(YOUR GOAL):
Collect all lines containing the word "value" from the data.

(RECORDED DATA):
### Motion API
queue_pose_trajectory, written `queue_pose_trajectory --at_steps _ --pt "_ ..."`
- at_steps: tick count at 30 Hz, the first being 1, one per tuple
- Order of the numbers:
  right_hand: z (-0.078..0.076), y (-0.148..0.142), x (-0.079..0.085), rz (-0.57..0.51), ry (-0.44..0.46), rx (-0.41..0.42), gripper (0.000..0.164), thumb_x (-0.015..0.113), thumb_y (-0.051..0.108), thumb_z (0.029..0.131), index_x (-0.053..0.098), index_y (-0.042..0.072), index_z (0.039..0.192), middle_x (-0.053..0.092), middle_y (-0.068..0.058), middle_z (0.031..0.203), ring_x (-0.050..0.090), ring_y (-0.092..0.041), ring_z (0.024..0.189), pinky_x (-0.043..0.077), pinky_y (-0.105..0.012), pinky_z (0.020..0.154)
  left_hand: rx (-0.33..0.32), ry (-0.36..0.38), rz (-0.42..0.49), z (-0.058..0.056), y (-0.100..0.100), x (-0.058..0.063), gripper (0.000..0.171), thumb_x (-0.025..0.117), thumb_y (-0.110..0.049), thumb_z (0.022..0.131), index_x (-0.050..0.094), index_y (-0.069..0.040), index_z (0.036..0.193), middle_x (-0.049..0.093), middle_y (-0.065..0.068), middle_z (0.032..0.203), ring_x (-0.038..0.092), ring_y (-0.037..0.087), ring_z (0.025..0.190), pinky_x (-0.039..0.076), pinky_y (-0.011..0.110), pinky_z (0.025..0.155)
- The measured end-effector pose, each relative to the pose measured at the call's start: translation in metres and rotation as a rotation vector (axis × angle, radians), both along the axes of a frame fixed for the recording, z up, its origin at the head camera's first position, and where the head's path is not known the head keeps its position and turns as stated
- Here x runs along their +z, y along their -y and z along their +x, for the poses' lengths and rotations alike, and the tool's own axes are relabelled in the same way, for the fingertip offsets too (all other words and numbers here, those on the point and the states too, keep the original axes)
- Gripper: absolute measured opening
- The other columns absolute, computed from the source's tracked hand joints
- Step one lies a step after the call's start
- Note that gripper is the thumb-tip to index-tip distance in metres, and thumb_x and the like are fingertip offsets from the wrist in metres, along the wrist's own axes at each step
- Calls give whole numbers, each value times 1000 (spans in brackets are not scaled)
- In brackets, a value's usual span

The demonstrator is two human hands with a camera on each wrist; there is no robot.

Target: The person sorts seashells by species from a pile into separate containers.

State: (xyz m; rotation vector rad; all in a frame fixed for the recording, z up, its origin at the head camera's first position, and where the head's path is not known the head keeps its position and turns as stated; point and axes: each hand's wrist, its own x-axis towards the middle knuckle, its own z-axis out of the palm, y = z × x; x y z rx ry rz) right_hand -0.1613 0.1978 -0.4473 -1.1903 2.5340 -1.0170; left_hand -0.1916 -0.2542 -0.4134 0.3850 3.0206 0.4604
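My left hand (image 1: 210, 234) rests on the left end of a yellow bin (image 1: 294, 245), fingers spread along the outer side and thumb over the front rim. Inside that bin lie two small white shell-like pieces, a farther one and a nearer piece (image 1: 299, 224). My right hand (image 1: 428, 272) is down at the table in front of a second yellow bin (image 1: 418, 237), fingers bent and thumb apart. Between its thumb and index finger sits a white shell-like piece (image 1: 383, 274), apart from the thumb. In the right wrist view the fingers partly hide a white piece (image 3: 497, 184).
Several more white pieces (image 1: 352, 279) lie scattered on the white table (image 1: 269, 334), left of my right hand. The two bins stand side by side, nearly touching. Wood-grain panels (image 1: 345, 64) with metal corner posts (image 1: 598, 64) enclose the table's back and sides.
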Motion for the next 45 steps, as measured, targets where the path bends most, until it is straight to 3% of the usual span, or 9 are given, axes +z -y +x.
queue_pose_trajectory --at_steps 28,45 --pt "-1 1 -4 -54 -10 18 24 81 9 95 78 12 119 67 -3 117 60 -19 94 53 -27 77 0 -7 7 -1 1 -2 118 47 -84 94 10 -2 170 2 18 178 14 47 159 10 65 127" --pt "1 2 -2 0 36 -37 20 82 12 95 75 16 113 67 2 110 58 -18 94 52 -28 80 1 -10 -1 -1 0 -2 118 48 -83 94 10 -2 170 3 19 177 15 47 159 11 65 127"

(RESULT FOR THIS TASK):
- Calls give whole numbers, each value times 1000 (spans in brackets are not scaled)
- In brackets, a value's usual span

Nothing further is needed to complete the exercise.